*WHAT THE TASK ASKS:* Within the data that follows, tally every line containing "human". Provide only the tally.

Collection entries:
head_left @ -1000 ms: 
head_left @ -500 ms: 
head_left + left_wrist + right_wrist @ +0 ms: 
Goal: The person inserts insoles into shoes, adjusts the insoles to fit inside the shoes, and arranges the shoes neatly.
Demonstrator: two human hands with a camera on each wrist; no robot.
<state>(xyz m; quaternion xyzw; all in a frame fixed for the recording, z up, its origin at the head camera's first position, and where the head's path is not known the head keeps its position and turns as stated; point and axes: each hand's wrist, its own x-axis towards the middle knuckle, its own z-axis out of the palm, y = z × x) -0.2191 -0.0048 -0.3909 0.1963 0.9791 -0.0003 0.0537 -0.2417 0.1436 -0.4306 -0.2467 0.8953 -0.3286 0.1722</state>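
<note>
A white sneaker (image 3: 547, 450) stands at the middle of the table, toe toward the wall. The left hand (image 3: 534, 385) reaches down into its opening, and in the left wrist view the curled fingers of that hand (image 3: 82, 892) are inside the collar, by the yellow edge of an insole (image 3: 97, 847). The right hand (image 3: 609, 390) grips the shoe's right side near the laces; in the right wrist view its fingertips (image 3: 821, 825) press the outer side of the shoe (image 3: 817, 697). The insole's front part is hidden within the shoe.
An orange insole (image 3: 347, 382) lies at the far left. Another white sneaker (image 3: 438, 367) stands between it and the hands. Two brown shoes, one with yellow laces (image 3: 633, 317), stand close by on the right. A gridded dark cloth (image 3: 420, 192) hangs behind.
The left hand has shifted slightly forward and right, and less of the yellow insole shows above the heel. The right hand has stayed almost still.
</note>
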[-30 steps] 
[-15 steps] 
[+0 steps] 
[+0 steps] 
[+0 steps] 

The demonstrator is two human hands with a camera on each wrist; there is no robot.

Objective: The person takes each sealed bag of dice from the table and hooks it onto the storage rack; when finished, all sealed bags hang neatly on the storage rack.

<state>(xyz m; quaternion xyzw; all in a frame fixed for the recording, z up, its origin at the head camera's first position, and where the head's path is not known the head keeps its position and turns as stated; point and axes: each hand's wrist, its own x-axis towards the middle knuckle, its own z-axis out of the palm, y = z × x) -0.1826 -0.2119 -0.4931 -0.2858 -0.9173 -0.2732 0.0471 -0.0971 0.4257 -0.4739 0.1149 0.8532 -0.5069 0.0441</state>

*SOLUTION TO THIS PROBLEM:* 2